We've been to Sun Tung Lok in Tsim Sha Tsui several times, always wondering if it really deserves all those Michelin stars (at one point it had three, now it has two). We've had some excellent dishes there and others so mediocre it made us wonder what Michelin was thinking (although that's often the case).

The same cannot be said for the new branch in Central.

The restaurant was surprisingly quiet on the weeknight we visited; there were only a few other diners in the tastefully decorated main dining room. We ignored the menu of expensive dried seafood and ordered from the seasonal and à la carte selections.

The ox tongue with XO chilli sauce (HK$88) had wonderfully tender cubes of meat in a mildly spicy sauce. The deep-fried crab claws with minced shrimp paste (HK$98 each) were dense and moist inside with a crisp coating. The braised pomelo skin with dried shrimp roe in abalone sauce (HK$88 each) didn't look tempting - the sauce had congealed as if it had been over-thickened with cornstarch - but it was better than it looked. The peel didn't taste bitter and the sauce was rich and savoury.

Our favourite dish of the night, by far, was the oxtail and shiitake mushrooms in casserole (HK$388). The meaty pieces of oxtail were cooked with the skin on, which, though unusual, helped give the dish a lip-smacking stickiness. The large casserole also contained chunks of fried gluten which helped soak up a sauce that was so delicious we ladled it over noodles (HK$68) so we wouldn't waste a drop of it. It was one of the best Chinese casserole dishes I've eaten in recent memory.

On the other hand, the aromatic crab in casserole (HK$560) was hugely disappointing. The crab itself was just okay - it was small for the price and not particularly meaty. But the (mung bean vermicelli) that were simmered in the casserole with the crab were so overcooked they had practically turned to mush.

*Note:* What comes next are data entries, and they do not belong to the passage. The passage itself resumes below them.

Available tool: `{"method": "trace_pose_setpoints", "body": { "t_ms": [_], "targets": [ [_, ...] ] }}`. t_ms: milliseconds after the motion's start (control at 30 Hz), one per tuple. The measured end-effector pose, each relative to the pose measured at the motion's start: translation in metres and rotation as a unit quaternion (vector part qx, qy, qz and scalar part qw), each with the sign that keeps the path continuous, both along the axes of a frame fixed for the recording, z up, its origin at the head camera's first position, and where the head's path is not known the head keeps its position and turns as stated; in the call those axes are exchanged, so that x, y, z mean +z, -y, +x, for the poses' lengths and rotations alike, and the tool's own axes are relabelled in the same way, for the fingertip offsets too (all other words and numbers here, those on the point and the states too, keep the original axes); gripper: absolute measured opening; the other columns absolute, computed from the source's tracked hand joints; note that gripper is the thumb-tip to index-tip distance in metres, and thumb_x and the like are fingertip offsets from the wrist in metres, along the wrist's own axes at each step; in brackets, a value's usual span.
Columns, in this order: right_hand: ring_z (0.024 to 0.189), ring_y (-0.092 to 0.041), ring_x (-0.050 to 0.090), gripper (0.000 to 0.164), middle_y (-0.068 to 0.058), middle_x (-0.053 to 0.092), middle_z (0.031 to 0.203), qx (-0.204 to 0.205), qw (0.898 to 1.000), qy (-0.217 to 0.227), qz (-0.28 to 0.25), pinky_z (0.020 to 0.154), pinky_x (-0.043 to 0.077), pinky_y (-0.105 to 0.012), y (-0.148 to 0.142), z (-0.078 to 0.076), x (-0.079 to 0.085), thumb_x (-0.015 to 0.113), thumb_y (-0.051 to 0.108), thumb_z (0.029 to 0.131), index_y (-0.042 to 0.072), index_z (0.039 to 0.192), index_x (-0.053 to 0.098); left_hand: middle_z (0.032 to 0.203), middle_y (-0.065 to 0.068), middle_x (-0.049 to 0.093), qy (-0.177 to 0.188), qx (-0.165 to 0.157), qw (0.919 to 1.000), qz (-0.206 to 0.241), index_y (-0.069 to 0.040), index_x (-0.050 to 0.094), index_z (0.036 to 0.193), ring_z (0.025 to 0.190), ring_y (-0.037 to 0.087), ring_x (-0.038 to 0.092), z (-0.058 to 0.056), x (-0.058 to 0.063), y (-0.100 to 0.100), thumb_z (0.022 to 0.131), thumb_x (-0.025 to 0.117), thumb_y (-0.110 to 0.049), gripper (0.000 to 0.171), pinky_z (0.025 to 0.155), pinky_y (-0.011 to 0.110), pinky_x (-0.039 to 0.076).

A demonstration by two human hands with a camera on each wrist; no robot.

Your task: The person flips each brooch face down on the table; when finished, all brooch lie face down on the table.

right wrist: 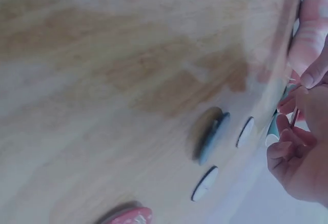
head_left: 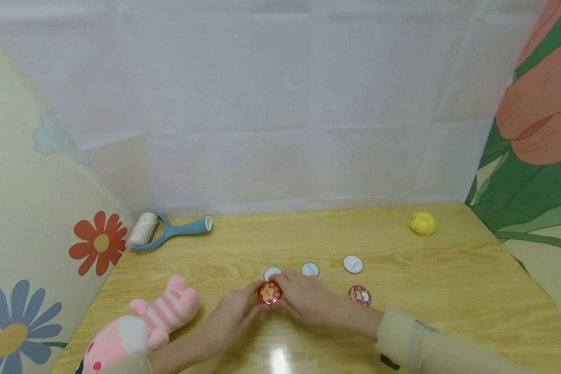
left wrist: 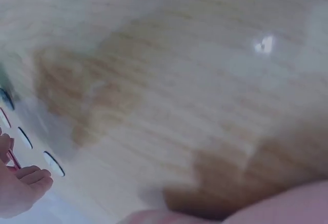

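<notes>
A round red badge (head_left: 269, 293) with a gold flower-like design is held up between both hands in the head view. My left hand (head_left: 226, 319) pinches its left side with the thumb and fingers. On the opposite side, my right hand (head_left: 310, 298) grips the edge. Behind the hands lie white discs: one (head_left: 272, 271) partly covered by the right fingers, a second (head_left: 310, 269), and a third (head_left: 352, 264) farther right. Another red patterned badge (head_left: 359, 295) rests just beyond the right wrist. In the right wrist view the held badge is seen edge-on, mostly covered by fingers.
A pink striped plush toy (head_left: 165, 314) lies beside the left forearm. At the back left is a blue-handled lint roller (head_left: 182, 229). A small yellow fuzzy toy (head_left: 422, 224) sits at the back right of the wooden table (head_left: 449, 280). White sheeting (head_left: 280, 104) hangs behind.
</notes>
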State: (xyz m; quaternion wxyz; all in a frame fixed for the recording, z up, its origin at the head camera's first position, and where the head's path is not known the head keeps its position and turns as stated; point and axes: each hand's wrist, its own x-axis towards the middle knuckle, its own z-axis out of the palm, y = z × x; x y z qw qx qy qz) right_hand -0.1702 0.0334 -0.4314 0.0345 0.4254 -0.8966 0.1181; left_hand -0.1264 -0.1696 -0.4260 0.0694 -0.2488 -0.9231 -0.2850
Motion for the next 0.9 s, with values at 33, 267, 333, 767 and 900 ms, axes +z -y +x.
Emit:
{"method": "trace_pose_setpoints", "body": {
  "t_ms": [33,267,333,767,900],
  "targets": [
    [0.103,-0.015,0.058,0.052,-0.005,0.059,0.114,-0.001,1.000,-0.009,0.001,0.077,0.054,-0.026,0.000,-0.001,0.003,0.056,0.039,0.098,0.006,0.137,0.047,0.105,0.020,0.069,-0.001,-0.001,1.0000,-0.001,0.006,0.057,0.125,0.091,0.028,0.070,-0.001,0.003,0.000,0.086,0.073,-0.008,0.045,0.078,0.036,0.058],
    [0.094,-0.012,0.058,0.051,-0.002,0.060,0.109,0.007,0.999,-0.048,-0.015,0.065,0.052,-0.022,-0.001,-0.002,0.015,0.059,0.038,0.097,0.007,0.136,0.051,0.107,0.020,0.069,-0.006,-0.005,0.9998,-0.020,0.007,0.058,0.126,0.087,0.020,0.068,-0.005,0.018,0.003,0.086,0.074,-0.008,0.046,0.072,0.032,0.057],
    [0.088,-0.011,0.058,0.049,-0.001,0.061,0.106,0.011,0.997,-0.067,-0.024,0.059,0.050,-0.021,-0.001,-0.003,0.018,0.060,0.039,0.096,0.009,0.134,0.054,0.106,0.020,0.069,-0.003,-0.003,0.9998,-0.020,0.007,0.058,0.126,0.077,0.012,0.063,-0.006,0.023,0.004,0.086,0.074,-0.009,0.045,0.066,0.028,0.055],
    [0.084,-0.011,0.061,0.052,-0.003,0.065,0.102,0.036,0.993,-0.112,-0.023,0.055,0.047,-0.013,0.004,-0.003,0.029,0.062,0.040,0.094,0.006,0.133,0.058,0.097,0.018,0.071,-0.016,-0.001,0.9994,-0.031,0.008,0.059,0.125,0.055,-0.001,0.040,-0.002,0.035,0.009,0.087,0.072,-0.007,0.043,0.053,0.019,0.043],
    [0.082,-0.010,0.059,0.052,-0.004,0.065,0.102,0.037,0.992,-0.115,-0.020,0.055,0.044,-0.012,0.005,-0.003,0.028,0.058,0.040,0.096,0.004,0.134,0.058,0.096,0.019,0.071,-0.004,0.003,0.9995,-0.031,0.007,0.057,0.128,0.056,-0.001,0.043,-0.001,0.034,0.009,0.089,0.070,-0.008,0.043,0.053,0.018,0.045]
  ]
}}
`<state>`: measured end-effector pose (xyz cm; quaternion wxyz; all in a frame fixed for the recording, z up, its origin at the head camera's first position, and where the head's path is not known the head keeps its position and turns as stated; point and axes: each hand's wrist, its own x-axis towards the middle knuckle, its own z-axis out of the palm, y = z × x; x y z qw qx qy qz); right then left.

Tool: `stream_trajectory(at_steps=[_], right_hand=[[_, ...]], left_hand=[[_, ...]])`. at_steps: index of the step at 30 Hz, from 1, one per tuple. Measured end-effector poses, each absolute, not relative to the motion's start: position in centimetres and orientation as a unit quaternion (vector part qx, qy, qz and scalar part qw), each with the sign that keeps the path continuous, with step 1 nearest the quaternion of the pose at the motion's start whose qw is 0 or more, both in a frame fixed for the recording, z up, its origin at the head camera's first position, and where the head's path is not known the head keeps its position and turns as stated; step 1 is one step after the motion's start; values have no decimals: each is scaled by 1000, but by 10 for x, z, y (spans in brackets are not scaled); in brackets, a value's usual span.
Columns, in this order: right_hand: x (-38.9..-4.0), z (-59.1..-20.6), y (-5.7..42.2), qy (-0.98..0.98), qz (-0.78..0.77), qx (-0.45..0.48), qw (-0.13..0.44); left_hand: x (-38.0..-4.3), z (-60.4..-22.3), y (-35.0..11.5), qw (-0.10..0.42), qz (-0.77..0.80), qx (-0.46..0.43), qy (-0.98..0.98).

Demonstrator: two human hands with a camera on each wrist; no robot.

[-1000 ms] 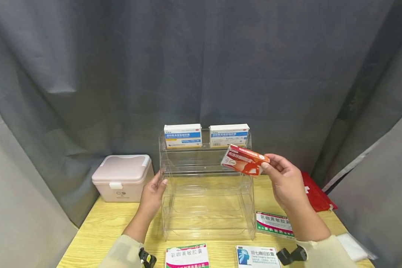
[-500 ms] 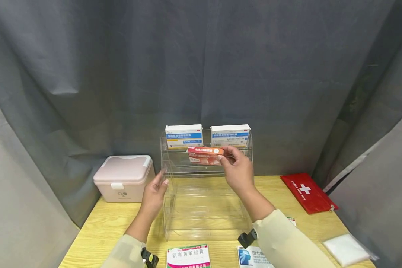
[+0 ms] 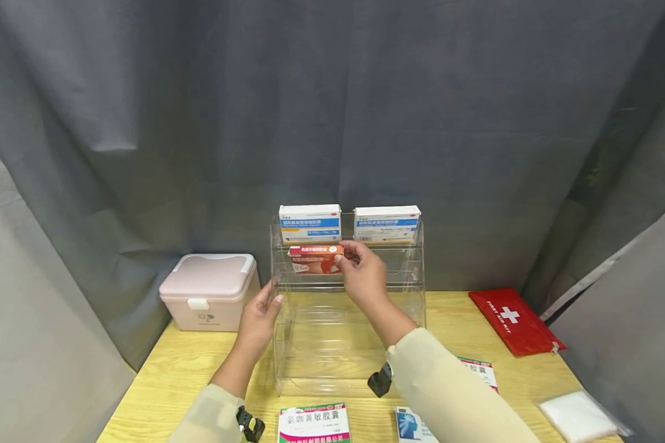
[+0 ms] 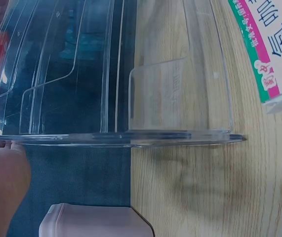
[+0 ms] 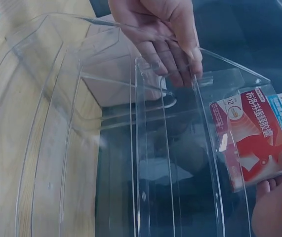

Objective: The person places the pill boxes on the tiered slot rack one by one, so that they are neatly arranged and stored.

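Note:
A clear plastic tiered display rack (image 3: 332,387) stands on the wooden table. My left hand (image 3: 259,317) grips its left side panel, fingers on the outer side. My right hand (image 3: 366,274) pinches the right end of a red and orange medicine box (image 3: 310,261). The box is held level at the left part of the second tier from the top, inside or just over it; its bottom edge is hard to make out. Above it, two white and blue medicine boxes, one left (image 3: 310,227) and one right (image 3: 386,227), stand upright on the top tier.
A pink lidded case (image 3: 209,292) stands left of the rack. Green and magenta medicine boxes lie in front (image 3: 314,423) and to the right (image 3: 479,372). A blue and white box (image 3: 412,426) is partly under the right sleeve. A red first aid pouch (image 3: 515,323) lies right.
My right hand has carried the red medicine box leftward from the rack's right side to the second tier, turning it level. My left hand has kept its hold on the rack.

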<state>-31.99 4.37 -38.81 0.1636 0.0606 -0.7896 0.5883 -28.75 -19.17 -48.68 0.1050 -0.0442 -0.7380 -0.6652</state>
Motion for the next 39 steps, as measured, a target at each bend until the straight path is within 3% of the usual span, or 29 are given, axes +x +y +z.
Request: stream_trajectory(at_steps=[32, 39], right_hand=[[-324, -396, 35, -829, 524, 112, 159], [-305, -403, 55, -818, 541, 113, 161]], left_hand=[[-291, -482, -188, 122, -663, -54, -736], [-288, -486, -188, 122, -660, -46, -740]])
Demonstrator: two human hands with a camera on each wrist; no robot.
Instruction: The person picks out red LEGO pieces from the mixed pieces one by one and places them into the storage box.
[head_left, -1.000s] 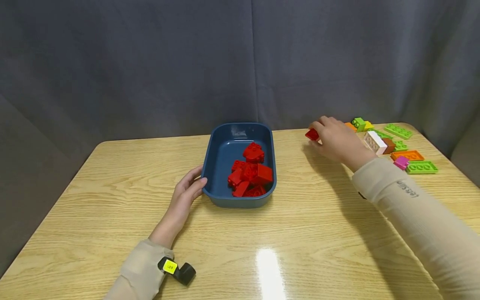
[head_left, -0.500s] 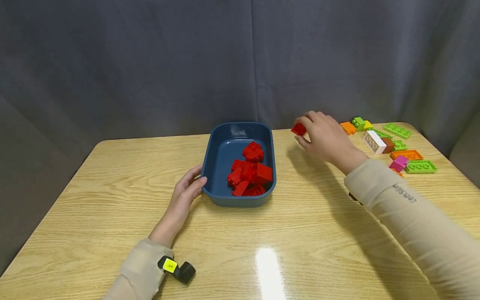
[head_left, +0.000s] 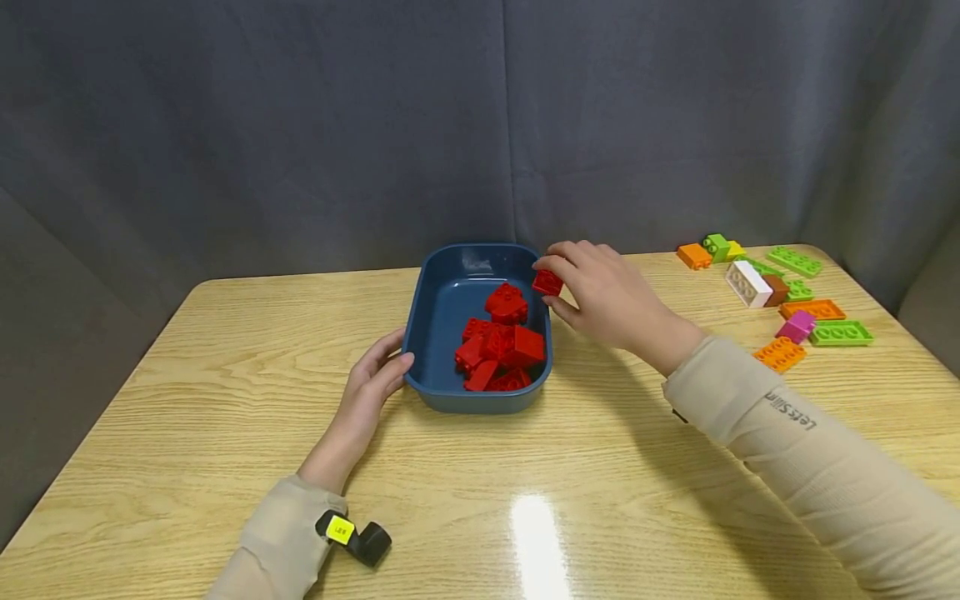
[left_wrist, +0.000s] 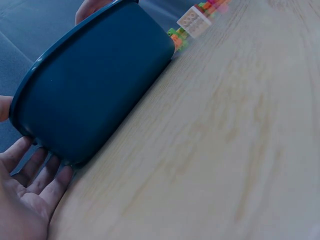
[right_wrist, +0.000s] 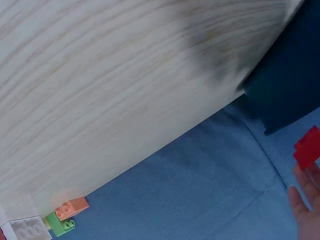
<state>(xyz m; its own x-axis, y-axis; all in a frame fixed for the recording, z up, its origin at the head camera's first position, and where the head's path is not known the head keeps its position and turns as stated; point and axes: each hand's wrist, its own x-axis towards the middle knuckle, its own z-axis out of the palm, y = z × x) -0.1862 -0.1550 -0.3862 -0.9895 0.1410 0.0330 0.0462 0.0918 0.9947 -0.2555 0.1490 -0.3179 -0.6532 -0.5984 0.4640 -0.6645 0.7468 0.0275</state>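
Observation:
In the head view, a deep blue plastic bin (head_left: 480, 404) holds several red toy bricks (head_left: 498, 350). At its left side is my left hand (head_left: 367, 387), thumb over the rim and fingers against the outer wall; the left wrist view shows these fingers (left_wrist: 57, 185) touching the wall low down. My right hand (head_left: 611, 296) pinches a red brick (head_left: 547, 282) between thumb and fingers, just over the bin's right rim. The same red brick (right_wrist: 308, 148) appears at the right edge of the right wrist view, above the fingertips.
On the table's right lie loose bricks: an orange brick (head_left: 693, 256), a white brick (head_left: 748, 284), a brown brick (head_left: 776, 291), a magenta brick (head_left: 797, 326), an orange plate brick (head_left: 780, 354) and several green ones. A grey curtain (head_left: 337, 142) hangs behind the table.
My right hand has carried the red brick leftward from near the loose bricks to the bin's right rim. The left hand and the bin have stayed in place.

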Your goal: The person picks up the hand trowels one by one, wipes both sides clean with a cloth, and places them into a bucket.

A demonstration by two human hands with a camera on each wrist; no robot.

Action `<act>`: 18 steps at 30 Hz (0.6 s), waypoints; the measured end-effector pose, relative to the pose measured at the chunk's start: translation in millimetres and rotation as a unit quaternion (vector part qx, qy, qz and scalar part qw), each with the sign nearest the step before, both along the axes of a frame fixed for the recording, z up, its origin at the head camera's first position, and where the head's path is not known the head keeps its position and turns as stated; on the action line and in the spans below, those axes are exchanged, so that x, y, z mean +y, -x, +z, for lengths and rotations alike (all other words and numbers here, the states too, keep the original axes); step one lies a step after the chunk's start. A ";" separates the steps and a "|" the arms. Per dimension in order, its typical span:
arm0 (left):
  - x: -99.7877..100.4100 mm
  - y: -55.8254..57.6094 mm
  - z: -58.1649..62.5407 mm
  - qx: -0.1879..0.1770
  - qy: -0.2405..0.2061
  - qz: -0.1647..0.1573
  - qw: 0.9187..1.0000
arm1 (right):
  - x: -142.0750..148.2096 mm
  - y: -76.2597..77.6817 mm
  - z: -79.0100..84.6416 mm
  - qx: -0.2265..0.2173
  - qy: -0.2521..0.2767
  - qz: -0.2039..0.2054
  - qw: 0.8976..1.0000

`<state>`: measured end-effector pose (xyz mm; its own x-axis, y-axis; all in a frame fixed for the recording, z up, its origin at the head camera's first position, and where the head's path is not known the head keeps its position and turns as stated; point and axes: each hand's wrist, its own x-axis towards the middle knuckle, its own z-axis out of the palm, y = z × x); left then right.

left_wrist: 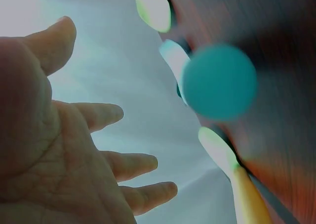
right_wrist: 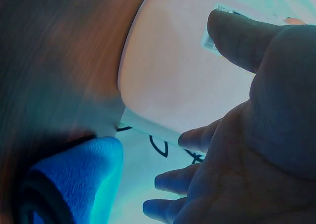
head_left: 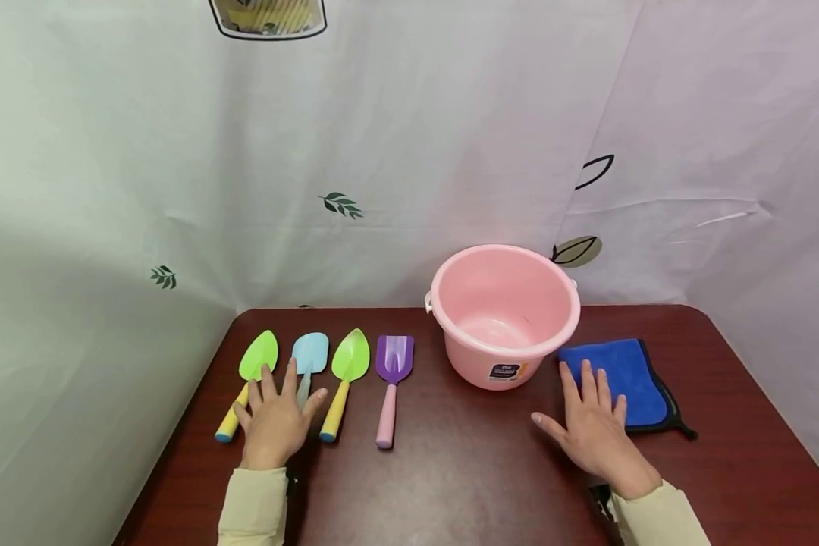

The half chicken cooked two ways - the meaty chunks were wok-fried with mushrooms, while the bonier pieces were fried with shrimp paste (HK$340) - was nicely presented. However, each preparation had its fans and detractors at our table of five. I preferred the mushrooms to the chicken in from the wok-fried half of the chicken, and while the flavour of the fried chicken was good, it was slightly overcooked so the shrimp paste took on a hint of bitterness.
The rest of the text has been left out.